<<<<
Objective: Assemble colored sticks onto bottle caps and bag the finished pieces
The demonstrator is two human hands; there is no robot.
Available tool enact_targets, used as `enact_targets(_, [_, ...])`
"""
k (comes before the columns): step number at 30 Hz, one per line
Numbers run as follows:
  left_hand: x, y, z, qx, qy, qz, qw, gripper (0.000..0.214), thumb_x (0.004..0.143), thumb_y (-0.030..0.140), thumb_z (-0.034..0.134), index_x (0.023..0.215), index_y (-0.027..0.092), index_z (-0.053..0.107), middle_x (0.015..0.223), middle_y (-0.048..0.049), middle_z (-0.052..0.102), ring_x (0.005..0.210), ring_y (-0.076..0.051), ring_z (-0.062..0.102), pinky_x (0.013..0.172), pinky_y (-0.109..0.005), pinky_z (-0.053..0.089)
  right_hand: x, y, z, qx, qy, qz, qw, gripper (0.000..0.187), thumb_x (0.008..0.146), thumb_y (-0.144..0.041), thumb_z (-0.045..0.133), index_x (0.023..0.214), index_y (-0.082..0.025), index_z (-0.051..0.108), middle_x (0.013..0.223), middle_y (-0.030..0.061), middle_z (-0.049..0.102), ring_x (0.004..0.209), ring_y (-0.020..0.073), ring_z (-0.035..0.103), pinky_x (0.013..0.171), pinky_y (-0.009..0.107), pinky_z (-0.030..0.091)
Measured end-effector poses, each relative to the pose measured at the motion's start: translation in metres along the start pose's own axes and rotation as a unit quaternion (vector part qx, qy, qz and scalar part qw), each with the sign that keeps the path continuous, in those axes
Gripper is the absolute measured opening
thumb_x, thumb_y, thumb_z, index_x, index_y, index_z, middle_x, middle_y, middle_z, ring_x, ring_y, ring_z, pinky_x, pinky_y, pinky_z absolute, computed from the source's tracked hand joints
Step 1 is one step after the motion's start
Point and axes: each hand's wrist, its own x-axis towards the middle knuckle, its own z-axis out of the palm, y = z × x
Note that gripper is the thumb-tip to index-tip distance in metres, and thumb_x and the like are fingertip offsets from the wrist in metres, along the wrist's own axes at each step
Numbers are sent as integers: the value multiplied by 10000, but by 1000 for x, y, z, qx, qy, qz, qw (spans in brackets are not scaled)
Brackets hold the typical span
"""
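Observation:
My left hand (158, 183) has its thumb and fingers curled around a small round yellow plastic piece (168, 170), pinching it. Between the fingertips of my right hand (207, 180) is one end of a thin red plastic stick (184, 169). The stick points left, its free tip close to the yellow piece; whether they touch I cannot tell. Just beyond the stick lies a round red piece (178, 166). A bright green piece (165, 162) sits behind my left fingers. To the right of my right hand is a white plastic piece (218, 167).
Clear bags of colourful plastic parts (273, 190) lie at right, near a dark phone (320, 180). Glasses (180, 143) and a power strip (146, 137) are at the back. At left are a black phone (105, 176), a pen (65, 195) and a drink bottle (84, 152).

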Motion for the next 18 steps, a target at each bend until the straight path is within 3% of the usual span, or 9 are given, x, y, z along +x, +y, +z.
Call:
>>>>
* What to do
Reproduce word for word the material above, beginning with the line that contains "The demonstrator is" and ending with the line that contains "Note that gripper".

* Exercise answer
The demonstrator is two human hands; there is no robot.
Available tool enact_targets, used as `enact_targets(_, [_, ...])`
"""
k (comes before the columns): step number at 30 Hz, one per line
Numbers run as follows:
  left_hand: x, y, z, qx, qy, qz, qw, gripper (0.000..0.214), thumb_x (0.004..0.143), thumb_y (-0.030..0.140), thumb_z (-0.034..0.134), index_x (0.023..0.215), index_y (-0.027..0.092), index_z (-0.053..0.107), middle_x (0.015..0.223), middle_y (-0.048..0.049), middle_z (-0.052..0.102), ring_x (0.005..0.210), ring_y (-0.076..0.051), ring_z (-0.062..0.102), pinky_x (0.013..0.172), pinky_y (-0.109..0.005), pinky_z (-0.053..0.089)
  right_hand: x, y, z, qx, qy, qz, qw, gripper (0.000..0.187), thumb_x (0.008..0.146), thumb_y (-0.144..0.041), thumb_z (-0.045..0.133), index_x (0.023..0.214), index_y (-0.082..0.025), index_z (-0.051..0.108), middle_x (0.013..0.223), middle_y (-0.030..0.061), middle_z (-0.049..0.102), ring_x (0.004..0.209), ring_y (-0.020..0.073), ring_z (-0.035..0.103), pinky_x (0.013..0.171), pinky_y (-0.009..0.107), pinky_z (-0.030..0.091)
Measured end-effector poses, each relative to the pose measured at the motion's start: translation in metres along the start pose's own axes and rotation as a unit quaternion (vector part qx, qy, qz and scalar part qw), each with the sign that keeps the path continuous, in those axes
Gripper is the absolute measured opening
thumb_x, thumb_y, thumb_z, index_x, index_y, index_z, middle_x, middle_y, middle_z, ring_x, ring_y, ring_z, pinky_x, pinky_y, pinky_z absolute, computed from the source's tracked hand joints
Step 1 is one step after the motion's start
Point and axes: each hand's wrist, its own x-axis towards the middle knuckle, its own z-axis out of the palm, y = z × x
Note that gripper is the thumb-tip to index-tip distance in metres, and thumb_x and the like are fingertip offsets from the wrist in metres, along the wrist's own axes at each step

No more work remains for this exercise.